Now let’s create the functions to compute the absolute difference of medians and range of medians test statistics. For more information on these please see vignette("aq2020").

#' Calculate the absolute difference in medians statistic.
#'
#' @param value A vector of length `n_obs` of daily median data.
#' @param group A grouping vector of length `n_obs` indicating whether the observation is pre or post lockdown data.  Any vector for which `length(unique(group)) == 2` will work.
#' @return The difference in medians statistic.
#' @details When `length(unique(group)) = n_group < 2`, the function returns `NA`.  This is so the p-value calculation doesn't crash when e.g., there is no data in one of the groups.  When `n_group > 2` an error is thrown.
med_diff <- function(value, group) {
  n_group <- length(unique(group))
  if(n_group > 2) {
    stop("group must consist of at most 2 unique groups.")
  }
  if(n_group < 2) return(NA)
  meds <- tapply(value, group, median)
  dmeds <- abs(meds[1] - meds[2])
  setNames(dmeds, nm = "med_diff")
}

#' Calculate the range between group medians statistic.
#' 
#' @param value A vector of length `n_obs` of daily median data.
#' @param group A grouping vector of length `n_obs` indicating whether the observation is pre or post lockdown data.  Any vector for which `length(unique(group)) >= 2` will work.
#' @return The range between group medians statistic.
#' @details When `length(unique(group)) = n_group < 2`, the function returns `NA`.  This is so the p-value calculation doesn't crash when e.g., there is no data in one of the groups.
med_range <- function(value, group) {
  if(length(unique(group)) < 2) return(NA)
  meds <- tapply(value, group, median)
  rmeds <- max(meds) - min(meds)
  setNames(rmeds, nm = "med_range")
}

Now we define the core function pval_calc() which will be applied at each step of the for-loop to each combination of pollutants.

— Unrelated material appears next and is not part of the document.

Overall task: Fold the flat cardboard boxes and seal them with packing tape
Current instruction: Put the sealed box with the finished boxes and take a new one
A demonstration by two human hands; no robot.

#' Compute the randomization p-value for each combination of station, pollutant and month.
#'
#' @param station Station name.
#' @param pollutant Pollutant name.
#' @param months Vector of integers between 1 and 12.
#' @param no_wknd Logical, whether to exclude weekends.
#' @param nsim Number of permutations to use in the Monte Carlo calculation.
#'
#' @return A tibble with columns:
#' \describe{
#'   \item{`Station`}{Station name.}
#'   \item{`Pollutant`}{Pollutant name.}
#'   \item{`Month`}{Month of the year.}
#'   \item{`Period`}{Either "2017-2019" or "2020".}
#'   \item{`Stat`}{Name of the computed statistic.  These are: `Tobs`, `pval`, `med`, and `n`.}
#'   \item{`Value`}{Value of the computed statistic.}
#' }
pval_calc <- function(station, pollutant, months, no_wknd = TRUE, nsim) {
  # helper function for summarize() with tibbles
  set_tibble <- function(x, nm) {
    tibble(Value = setNames(x, NULL),
           Stat = nm)
  }
  message("Station: ", station, ", Pollutant: ", pollutant)
  # prepare data for p-values
  poll_data <- pollutant_data %>%
    filter(Station == station & Pollutant == pollutant) %>%
    mutate(Year = year(Date),
           Month = month(Date, label = TRUE, abbr = FALSE),
           Day = day(Date)) %>%
    filter(Month %in% month(months, label = TRUE, abbr = FALSE)) %>%
    filter(!is.na(Concentration))
  if(no_wknd) {
    poll_data <- poll_data %>%
      mutate(Weekday = wday(Date, label = TRUE)) %>%
      filter(!Weekday %in% c("Sat", "Sun")) %>%
      select(-Weekday)
  }
  # pvalue calculations
  stat_names <- c("Tobs", "pval", "median", "n")
  tm <- system.time({
    # 2017-2019
    pv_ref <- poll_data %>%
      filter(Year != 2020) %>%
      group_by(Month) %>%
      summarize(set_tibble(
        x = c(fisher_pv(group = Year,
                        value = Concentration,
                        nsim = nsim,
                        Tfun = med_range),
              median(Concentration),
              length(Concentration)),
        nm = stat_names),
        .groups = "drop") %>%
      mutate(Period = "2017-2019")
    # 2020
    pv_2020 <- poll_data %>%
      mutate(Year = ifelse(Year == 2020, "2020", "2017-2019")) %>%
      group_by(Month) %>%
      summarize(set_tibble(
        x = c(fisher_pv(group = Year,
                        value = Concentration,
                        nsim = nsim,
                        Tfun = med_diff),
              median(Concentration[Year == "2020"]),
              length(Concentration[Year == "2020"])),
        nm = stat_names),
        .groups = "drop") %>%
      mutate(Period = "2020")
    pv_data <- bind_rows(pv_ref, pv_2020)
  })
  message("Time: ", round(tm[3], 1), " seconds")
  # append station and pollutant information
  pv_data <- pv_data %>%
    mutate(Station = station,
           Pollutant = pollutant) %>%
    select(Station, Pollutant, Month, Period, Stat, Value)
}

Now let’s check what pval_calc() computes:

pv <- pval_calc(station = "Milton",
                pollutant = "O3",
                months = 11:12,
                no_wknd = TRUE,
                nsim = 100)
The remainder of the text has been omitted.